• [Work required] Write the records out once more, exactly as they are given.

====== Supplied material

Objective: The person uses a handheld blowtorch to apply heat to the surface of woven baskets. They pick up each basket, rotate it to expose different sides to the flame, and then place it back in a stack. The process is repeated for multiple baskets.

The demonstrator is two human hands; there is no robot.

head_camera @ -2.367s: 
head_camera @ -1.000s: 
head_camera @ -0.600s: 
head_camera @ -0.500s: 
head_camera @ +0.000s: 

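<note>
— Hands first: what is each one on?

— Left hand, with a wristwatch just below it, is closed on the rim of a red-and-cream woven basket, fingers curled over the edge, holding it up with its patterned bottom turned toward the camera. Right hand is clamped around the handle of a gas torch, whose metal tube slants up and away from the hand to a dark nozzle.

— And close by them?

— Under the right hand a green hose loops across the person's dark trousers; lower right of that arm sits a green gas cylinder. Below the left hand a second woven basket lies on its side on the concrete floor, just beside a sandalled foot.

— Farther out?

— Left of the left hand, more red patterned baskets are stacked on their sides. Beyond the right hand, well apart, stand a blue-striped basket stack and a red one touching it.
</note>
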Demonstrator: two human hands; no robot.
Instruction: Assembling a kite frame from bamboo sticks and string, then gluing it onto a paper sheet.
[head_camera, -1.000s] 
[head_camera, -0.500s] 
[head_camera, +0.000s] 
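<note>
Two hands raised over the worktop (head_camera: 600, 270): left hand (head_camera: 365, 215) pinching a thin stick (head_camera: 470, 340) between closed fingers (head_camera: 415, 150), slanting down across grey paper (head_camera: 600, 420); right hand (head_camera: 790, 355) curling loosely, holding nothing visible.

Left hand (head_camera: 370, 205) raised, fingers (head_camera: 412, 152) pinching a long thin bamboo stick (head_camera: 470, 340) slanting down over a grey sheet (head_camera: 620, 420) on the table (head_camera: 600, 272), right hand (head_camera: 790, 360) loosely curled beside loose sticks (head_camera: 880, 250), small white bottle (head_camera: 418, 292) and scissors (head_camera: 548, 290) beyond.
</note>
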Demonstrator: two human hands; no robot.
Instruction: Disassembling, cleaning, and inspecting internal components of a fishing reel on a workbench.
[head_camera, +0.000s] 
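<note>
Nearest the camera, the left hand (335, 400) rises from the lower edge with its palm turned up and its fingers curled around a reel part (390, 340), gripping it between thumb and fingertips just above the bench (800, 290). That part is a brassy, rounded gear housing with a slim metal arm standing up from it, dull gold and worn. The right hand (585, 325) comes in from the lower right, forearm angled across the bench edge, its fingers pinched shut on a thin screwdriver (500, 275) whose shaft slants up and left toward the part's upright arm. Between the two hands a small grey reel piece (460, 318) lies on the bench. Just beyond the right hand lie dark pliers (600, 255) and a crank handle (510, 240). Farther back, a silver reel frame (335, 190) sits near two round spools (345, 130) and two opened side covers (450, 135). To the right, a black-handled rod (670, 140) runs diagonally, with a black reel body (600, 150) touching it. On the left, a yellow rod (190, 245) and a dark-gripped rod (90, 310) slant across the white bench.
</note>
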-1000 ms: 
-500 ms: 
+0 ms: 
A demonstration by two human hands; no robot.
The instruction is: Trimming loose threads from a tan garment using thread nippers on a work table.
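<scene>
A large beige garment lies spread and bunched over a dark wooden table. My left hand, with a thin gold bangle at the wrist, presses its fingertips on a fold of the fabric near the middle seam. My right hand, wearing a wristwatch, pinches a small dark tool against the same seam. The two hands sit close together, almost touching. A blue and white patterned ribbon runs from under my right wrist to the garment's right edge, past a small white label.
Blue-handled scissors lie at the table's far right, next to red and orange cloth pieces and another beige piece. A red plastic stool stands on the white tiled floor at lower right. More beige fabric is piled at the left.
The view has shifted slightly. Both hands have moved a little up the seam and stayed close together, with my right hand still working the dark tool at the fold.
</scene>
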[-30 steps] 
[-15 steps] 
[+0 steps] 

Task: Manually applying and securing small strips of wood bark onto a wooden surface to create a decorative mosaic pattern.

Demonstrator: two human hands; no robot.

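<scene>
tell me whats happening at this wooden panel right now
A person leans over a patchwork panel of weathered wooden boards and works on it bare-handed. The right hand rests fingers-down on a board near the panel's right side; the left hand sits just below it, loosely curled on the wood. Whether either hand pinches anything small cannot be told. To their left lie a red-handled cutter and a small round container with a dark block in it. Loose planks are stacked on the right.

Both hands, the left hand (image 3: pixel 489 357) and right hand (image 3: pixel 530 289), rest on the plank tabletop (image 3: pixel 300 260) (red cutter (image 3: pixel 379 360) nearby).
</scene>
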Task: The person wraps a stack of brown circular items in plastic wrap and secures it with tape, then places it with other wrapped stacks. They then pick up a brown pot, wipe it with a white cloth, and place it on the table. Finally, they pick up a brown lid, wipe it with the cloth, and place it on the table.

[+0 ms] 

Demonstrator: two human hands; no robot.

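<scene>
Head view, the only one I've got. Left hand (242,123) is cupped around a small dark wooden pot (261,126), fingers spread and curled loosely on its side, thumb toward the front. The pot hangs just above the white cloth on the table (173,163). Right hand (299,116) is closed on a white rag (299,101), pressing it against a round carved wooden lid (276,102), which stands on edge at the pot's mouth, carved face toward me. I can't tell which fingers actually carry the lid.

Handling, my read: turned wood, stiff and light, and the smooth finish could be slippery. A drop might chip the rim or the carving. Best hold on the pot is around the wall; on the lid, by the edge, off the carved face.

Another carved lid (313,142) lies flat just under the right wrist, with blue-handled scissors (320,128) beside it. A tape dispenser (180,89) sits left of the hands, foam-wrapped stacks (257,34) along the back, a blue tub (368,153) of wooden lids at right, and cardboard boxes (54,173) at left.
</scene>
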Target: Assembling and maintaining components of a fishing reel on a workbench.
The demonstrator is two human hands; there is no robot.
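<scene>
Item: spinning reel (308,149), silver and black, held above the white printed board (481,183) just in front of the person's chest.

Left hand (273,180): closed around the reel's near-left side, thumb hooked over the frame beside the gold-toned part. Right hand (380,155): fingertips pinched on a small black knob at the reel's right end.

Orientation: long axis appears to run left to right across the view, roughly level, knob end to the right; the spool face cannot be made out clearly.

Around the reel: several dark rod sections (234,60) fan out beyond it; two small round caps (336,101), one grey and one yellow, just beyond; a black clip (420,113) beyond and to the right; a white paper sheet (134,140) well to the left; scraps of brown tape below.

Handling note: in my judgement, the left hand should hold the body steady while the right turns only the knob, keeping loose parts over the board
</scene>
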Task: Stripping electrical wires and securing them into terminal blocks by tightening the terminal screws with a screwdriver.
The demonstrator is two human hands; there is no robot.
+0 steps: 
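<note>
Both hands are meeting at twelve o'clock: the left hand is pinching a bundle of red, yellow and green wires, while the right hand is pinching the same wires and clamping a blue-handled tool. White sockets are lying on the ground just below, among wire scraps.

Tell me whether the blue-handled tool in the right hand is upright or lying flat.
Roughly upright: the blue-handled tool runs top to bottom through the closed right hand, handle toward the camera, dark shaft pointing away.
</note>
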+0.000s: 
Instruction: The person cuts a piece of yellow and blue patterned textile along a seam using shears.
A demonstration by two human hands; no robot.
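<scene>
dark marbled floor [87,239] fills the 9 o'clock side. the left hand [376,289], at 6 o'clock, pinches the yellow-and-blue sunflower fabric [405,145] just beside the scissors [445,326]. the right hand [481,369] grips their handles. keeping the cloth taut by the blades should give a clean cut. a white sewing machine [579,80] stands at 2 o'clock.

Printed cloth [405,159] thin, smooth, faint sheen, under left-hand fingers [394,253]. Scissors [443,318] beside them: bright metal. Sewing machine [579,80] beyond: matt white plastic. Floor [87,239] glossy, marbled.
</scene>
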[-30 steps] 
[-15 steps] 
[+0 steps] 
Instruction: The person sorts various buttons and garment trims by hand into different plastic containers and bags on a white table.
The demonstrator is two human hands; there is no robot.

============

• [Expected output]
Objective: The person uses a handheld blowtorch to apply heat to the surface of woven baskets. They pick up each basket, rotate it to expose different sides to the flame, and then place it back in a stack. The process is repeated for multiple baskets.

The demonstrator is two human hands; there is no robot.

head_camera @ -2.367s: 
head_camera @ -1.000s: 
head_camera @ -0.600s: 
head_camera @ -0.500s: 
head_camera @ +0.000s: 

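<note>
— Hands first: what is each one on?

— Left hand, with a wristwatch just below it, is closed on the rim of a red-and-cream woven basket, fingers curled over the edge, holding it up with its patterned bottom turned toward the camera. Right hand is clamped around the handle of a gas torch, whose metal tube slants up and away from the hand to a dark nozzle.

— And close by them?

— Under the right hand a green hose loops across the person's dark trousers; lower right of that arm sits a green gas cylinder. Below the left hand a second woven basket lies on its side on the concrete floor, just beside a sandalled foot.

— Farther out?

— Left of the left hand, more red patterned baskets are stacked on their sides. Beyond the right hand, well apart, stand a blue-striped basket stack and a red one touching it.
</note>
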Demonstrator: two human hands; no robot.
Instruction: Assembling a kite frame from bamboo sticks and string, then gluing it onto a paper sheet.
[head_camera, -1.000s] 
[head_camera, -0.500s] 
[head_camera, +0.000s] 
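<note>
Two hands raised over the worktop (head_camera: 600, 270): left hand (head_camera: 365, 215) pinching a thin stick (head_camera: 470, 340) between closed fingers (head_camera: 415, 150), slanting down across grey paper (head_camera: 600, 420); right hand (head_camera: 790, 355) curling loosely, holding nothing visible.

Left hand (head_camera: 370, 205) raised, fingers (head_camera: 412, 152) pinching a long thin bamboo stick (head_camera: 470, 340) slanting down over a grey sheet (head_camera: 620, 420) on the table (head_camera: 600, 272), right hand (head_camera: 790, 360) loosely curled beside loose sticks (head_camera: 880, 250), small white bottle (head_camera: 418, 292) and scissors (head_camera: 548, 290) beyond.
</note>
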Demonstrator: two human hands; no robot.
Instruction: Disassembling, cleaning, and inspecting internal components of a fishing reel on a workbench.
[head_camera, +0.000s] 
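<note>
Nearest the camera, the left hand (335, 400) rises from the lower edge with its palm turned up and its fingers curled around a reel part (390, 340), gripping it between thumb and fingertips just above the bench (800, 290). That part is a brassy, rounded gear housing with a slim metal arm standing up from it, dull gold and worn. The right hand (585, 325) comes in from the lower right, forearm angled across the bench edge, its fingers pinched shut on a thin screwdriver (500, 275) whose shaft slants up and left toward the part's upright arm. Between the two hands a small grey reel piece (460, 318) lies on the bench. Just beyond the right hand lie dark pliers (600, 255) and a crank handle (510, 240). Farther back, a silver reel frame (335, 190) sits near two round spools (345, 130) and two opened side covers (450, 135). To the right, a black-handled rod (670, 140) runs diagonally, with a black reel body (600, 150) touching it. On the left, a yellow rod (190, 245) and a dark-gripped rod (90, 310) slant across the white bench.
</note>
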-1000 ms: 
-500 ms: 
+0 ms: 
A demonstration by two human hands; no robot.
The instruction is: Trimming loose threads from a tan garment using thread nippers on a work table.
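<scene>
A large beige garment lies spread and bunched over a dark wooden table. My left hand, with a thin gold bangle at the wrist, presses its fingertips on a fold of the fabric near the middle seam. My right hand, wearing a wristwatch, pinches a small dark tool against the same seam. The two hands sit close together, almost touching. A blue and white patterned ribbon runs from under my right wrist to the garment's right edge, past a small white label.
Blue-handled scissors lie at the table's far right, next to red and orange cloth pieces and another beige piece. A red plastic stool stands on the white tiled floor at lower right. More beige fabric is piled at the left.
The view has shifted slightly. Both hands have moved a little up the seam and stayed close together, with my right hand still working the dark tool at the fold.
</scene>
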[-30 steps] 
[-15 steps] 
[+0 steps] 

Task: Manually applying and securing small strips of wood bark onto a wooden surface to create a decorative mosaic pattern.

Demonstrator: two human hands; no robot.

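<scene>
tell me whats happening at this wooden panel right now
A person leans over a patchwork panel of weathered wooden boards and works on it bare-handed. The right hand rests fingers-down on a board near the panel's right side; the left hand sits just below it, loosely curled on the wood. Whether either hand pinches anything small cannot be told. To their left lie a red-handled cutter and a small round container with a dark block in it. Loose planks are stacked on the right.

Both hands, the left hand (image 3: pixel 489 357) and right hand (image 3: pixel 530 289), rest on the plank tabletop (image 3: pixel 300 260) (red cutter (image 3: pixel 379 360) nearby).
</scene>
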Task: The person wraps a stack of brown circular items in plastic wrap and secures it with tape, then places it with other wrapped stacks. They then pick up a brown pot, wipe it with a white cloth, and place it on the table. Finally, they pick up a brown lid, wipe it with the cloth, and place it on the table.

[+0 ms] 

Demonstrator: two human hands; no robot.

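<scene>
Head view, the only one I've got. Left hand (242,123) is cupped around a small dark wooden pot (261,126), fingers spread and curled loosely on its side, thumb toward the front. The pot hangs just above the white cloth on the table (173,163). Right hand (299,116) is closed on a white rag (299,101), pressing it against a round carved wooden lid (276,102), which stands on edge at the pot's mouth, carved face toward me. I can't tell which fingers actually carry the lid.

Handling, my read: turned wood, stiff and light, and the smooth finish could be slippery. A drop might chip the rim or the carving. Best hold on the pot is around the wall; on the lid, by the edge, off the carved face.

Another carved lid (313,142) lies flat just under the right wrist, with blue-handled scissors (320,128) beside it. A tape dispenser (180,89) sits left of the hands, foam-wrapped stacks (257,34) along the back, a blue tub (368,153) of wooden lids at right, and cardboard boxes (54,173) at left.
</scene>
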Target: Assembling and maintaining components of a fishing reel on a workbench.
The demonstrator is two human hands; there is no robot.
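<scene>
Item: spinning reel (308,149), silver and black, held above the white printed board (481,183) just in front of the person's chest.

Left hand (273,180): closed around the reel's near-left side, thumb hooked over the frame beside the gold-toned part. Right hand (380,155): fingertips pinched on a small black knob at the reel's right end.

Orientation: long axis appears to run left to right across the view, roughly level, knob end to the right; the spool face cannot be made out clearly.

Around the reel: several dark rod sections (234,60) fan out beyond it; two small round caps (336,101), one grey and one yellow, just beyond; a black clip (420,113) beyond and to the right; a white paper sheet (134,140) well to the left; scraps of brown tape below.

Handling note: in my judgement, the left hand should hold the body steady while the right turns only the knob, keeping loose parts over the board
</scene>
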Task: Stripping electrical wires and securing them into terminal blocks by tightening the terminal screws with a screwdriver.
The demonstrator is two human hands; there is no robot.
+0 steps: 
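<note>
Both hands are meeting at twelve o'clock: the left hand is pinching a bundle of red, yellow and green wires, while the right hand is pinching the same wires and clamping a blue-handled tool. White sockets are lying on the ground just below, among wire scraps.

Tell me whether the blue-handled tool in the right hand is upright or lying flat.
Roughly upright: the blue-handled tool runs top to bottom through the closed right hand, handle toward the camera, dark shaft pointing away.
</note>
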+0.000s: 
Instruction: The person cuts a piece of yellow and blue patterned textile along a seam using shears.
A demonstration by two human hands; no robot.
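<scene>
dark marbled floor [87,239] fills the 9 o'clock side. the left hand [376,289], at 6 o'clock, pinches the yellow-and-blue sunflower fabric [405,145] just beside the scissors [445,326]. the right hand [481,369] grips their handles. keeping the cloth taut by the blades should give a clean cut. a white sewing machine [579,80] stands at 2 o'clock.

Printed cloth [405,159] thin, smooth, faint sheen, under left-hand fingers [394,253]. Scissors [443,318] beside them: bright metal. Sewing machine [579,80] beyond: matt white plastic. Floor [87,239] glossy, marbled.
</scene>
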[-30 steps] 
[-15 steps] 
[+0 steps] 
Instruction: The person sorts various buttons and garment trims by hand into different plastic containers and bags on a white table.
The demonstrator is two human hands; there is no robot.

The answer has been written out completely.